There is also a grand self-delusion going on, with Ian, and even with Toad, where they think they actually have a GOOD working network. I don't know how this is possible. Maybe they base themselves wrongly on their own experiences with their optimised nodes, that are running 24/24, 7/7 and act as seednodes. Or maybe they just don't want to realise what most joe doe users (and slashdotters) already have realised and said in their posts: that Freenet, while a good idea, just sucks, currently.
It is with pain in my heart that I have to agree with that, because I really like the project as a concept, and I have invested much time and money and effort in it - even when it is not appreciated by the Higher Gods. In fact, if I hear someone else speak negatively about freenet, I have the reaction to defend it too - so it's not like I don't understand Ians' irrational attitude towards criticism, when you view that as an attack. But, one can not deny it any longer: Freenet has gone nowhere, in a practical joe-doe-can-use-it sense. After 5 years, we have nothing to show for it, and I largely blame the management - and the unwillingness to listen to input from others - for it.
Now, once again, a decision has been made (from the 'top' down, as usual) to completely revamp Freenet, once again. Will it be any better now? Not if things don't change management-wise, and attitude-wise, but Ian&co doesn't seem inclined to try another approach. Version 0.7! All those wonderful ideas! But some already suck, like making *two* networks, one open and one darknet with a Gmail-like invite-only system (and insanly presumed to be as succesful), instead of just using a hybrid, like I and others have suggested, and which makes the most sense to everyone exept a few Higher Gods. So, one can already see where this will be going, one bad development-decision after another; to another 4 years of haphazard-development, with not much to show for at the end in a pragmatical sense, again. After months of being dead in the water - apart from some simulations - we are already feeling a weird deja-vue, even before actual coding has began.

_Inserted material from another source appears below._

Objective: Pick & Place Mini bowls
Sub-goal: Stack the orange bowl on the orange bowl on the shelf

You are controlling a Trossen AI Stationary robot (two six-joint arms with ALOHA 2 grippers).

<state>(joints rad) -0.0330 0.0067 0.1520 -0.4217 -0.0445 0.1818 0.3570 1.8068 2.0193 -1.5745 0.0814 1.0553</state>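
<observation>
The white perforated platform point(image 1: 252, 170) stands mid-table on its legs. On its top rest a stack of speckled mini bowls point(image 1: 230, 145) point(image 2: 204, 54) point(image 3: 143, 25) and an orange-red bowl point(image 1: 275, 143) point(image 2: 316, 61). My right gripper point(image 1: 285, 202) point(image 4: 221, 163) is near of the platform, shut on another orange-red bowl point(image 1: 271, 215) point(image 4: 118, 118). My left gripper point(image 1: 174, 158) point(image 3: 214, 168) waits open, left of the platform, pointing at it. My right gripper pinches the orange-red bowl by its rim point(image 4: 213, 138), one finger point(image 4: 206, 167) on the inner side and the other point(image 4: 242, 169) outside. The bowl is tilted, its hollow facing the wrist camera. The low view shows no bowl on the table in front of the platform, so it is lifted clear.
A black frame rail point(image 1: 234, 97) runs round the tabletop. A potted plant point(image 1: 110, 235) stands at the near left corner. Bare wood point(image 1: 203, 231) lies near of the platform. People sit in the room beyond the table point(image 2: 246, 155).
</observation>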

But then again, I doubt anything will change in that regard: if you can't code, your viewpoints aren't worth considering, and thus, neither will this blogcomment. Some people just never learn, and the project suffers for it. I've made this blog-entry with the specific hope it would awaken at least some of the people who have the most say in the project, and maybe, finally, make a drastic change in the way things are done, and to help the project out of it's eternal loophole where it has been meandering these last 5 years. In reality, ofcourse, it's quite possible I simply will get banned form the maillist alltogether. Don't listen to the message; kill the messenger: that always has been the prefered way of dealing with unpleasant news, by some - to their own detriment, ultimately.